AB Invalda is incorporated and domiciled in Lithuania. AB Invalda is one of the major Lithuanian investment companies whose primary objective is to steadily increase investor equity value. For the purpose of achieving this objective the Company actively manages its investments, exercising control or significant influence over target businesses. The Company gives the priority to furniture manufacturing, real estate, facilities management, agriculture and IT infrastructure segments.

In respect of each business the Company defines its performance objectives, sets up the management team, participates in the development of the business strategy and monitors its implementation. AB Invalda plays an active role in making the decisions on strategic and other important issues that have an effect on the value of the Group companies.

The Company's shares are traded on the Baltic Main List of NASDAQ OMX Vilnius.

2 Basis of preparation and accounting policies

Basis of preparation

The interim condensed financial statements for the six months ended 30 June 2012 have been prepared in accordance with IAS 34 Interim Financial Reporting.

The interim condensed financial statements do not include all the information and disclosures required in the annual financial statements, and should be read in conjunction with the Group's annual financial statements as at 31 December 2011.

Significant accounting policies

The accounting policies adopted in the preparation of the interim condensed financial statements are consistent with those followed in the preparation of the Group's and Company's annual financial statements for the year ended 31 December 2011, except adoption of new Standards and Interpretations as of 1 January 2012, noted below.

IFRS 7 Disclosures - Transfers of Financial Assets

The amendment requires additional disclosures in respect of risk exposures arising from transferred financial assets. The amendment includes a requirement to disclose by class of asset the nature, carrying amount and a description of the risks and rewards of financial assets that have been transferred to another party yet remain on the entity's statement of financial position. Disclosures are also required to enable a user to understand the amount of any associated liabilities, and the relationship between the financial assets and associated liabilities. Where financial assets have been derecognised but the entity is still exposed to certain risks and rewards associated with the transferred asset, additional disclosure is required to enable the effects of those risks to be understood. The amendment affects disclosure only and would have no impact on the Group's financial position or performance. The amendment has not any impact in the Group's financial statements for the six months ended 30 June 2012.

Comparative figures

The comparative figures have been adjusted in the income statements for the six months ended 30 June 2012 due to presenting of discontinued operation.


AB INVALDA

INTERIM CONSOLIDATED AND COMPANY'S CONDENSED FINANCIAL STATEMENTS FOR THE SIX MONTHS ENDED 30 JUNE 2012

(all amounts are in LTL thousand unless otherwise stated)
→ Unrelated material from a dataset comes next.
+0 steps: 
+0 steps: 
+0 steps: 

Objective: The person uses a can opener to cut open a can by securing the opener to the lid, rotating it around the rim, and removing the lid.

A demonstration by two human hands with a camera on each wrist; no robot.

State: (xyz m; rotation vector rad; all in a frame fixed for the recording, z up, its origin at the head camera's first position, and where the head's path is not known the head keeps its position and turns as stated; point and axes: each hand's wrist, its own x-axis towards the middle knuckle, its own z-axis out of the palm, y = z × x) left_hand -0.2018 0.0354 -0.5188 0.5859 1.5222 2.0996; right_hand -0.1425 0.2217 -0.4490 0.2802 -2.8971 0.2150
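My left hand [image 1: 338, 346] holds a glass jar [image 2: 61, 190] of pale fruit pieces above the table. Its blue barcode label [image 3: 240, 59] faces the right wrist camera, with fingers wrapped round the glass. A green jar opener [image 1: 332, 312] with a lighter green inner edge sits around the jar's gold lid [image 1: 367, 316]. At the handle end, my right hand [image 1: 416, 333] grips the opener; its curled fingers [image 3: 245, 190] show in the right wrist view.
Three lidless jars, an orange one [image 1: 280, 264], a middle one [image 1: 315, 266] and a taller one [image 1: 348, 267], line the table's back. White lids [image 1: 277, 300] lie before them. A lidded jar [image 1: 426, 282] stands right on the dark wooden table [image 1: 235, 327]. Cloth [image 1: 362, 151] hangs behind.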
3 Seasonality of operations and other recurring discrepancies in quarters

Historically information technology segment earned a bigger revenue and operational profit in the 4th quarter. The agriculture segment earned a bigger operational profit in the 2nd and 3rd quarter. The entity, which operates in field of growing and trading of ornamental trees and shrubs, earned a bigger revenue and operational profit in the 2nd and 3rd quarter. The investment properties are revaluated usually in the Group at the end of financial year.

4 Segment information

Management monitors the operating results of its business units separately for the purpose of making decisions about resource allocations and performance assessment. Segment performance is evaluated based on net profit or loss and it is measured on the same basis as net profit or loss in the financial statements. Group financing (including finance costs and finance revenue) and income taxes are allocated between segments as they are identified on basis of separate legal entities. Consolidation adjustments and eliminations are not allocated on a segment basis. Segment assets are measured in a manner consistent with that of the financial statements. All assets are allocated between segments, because segments are identified on basis of separate legal entities.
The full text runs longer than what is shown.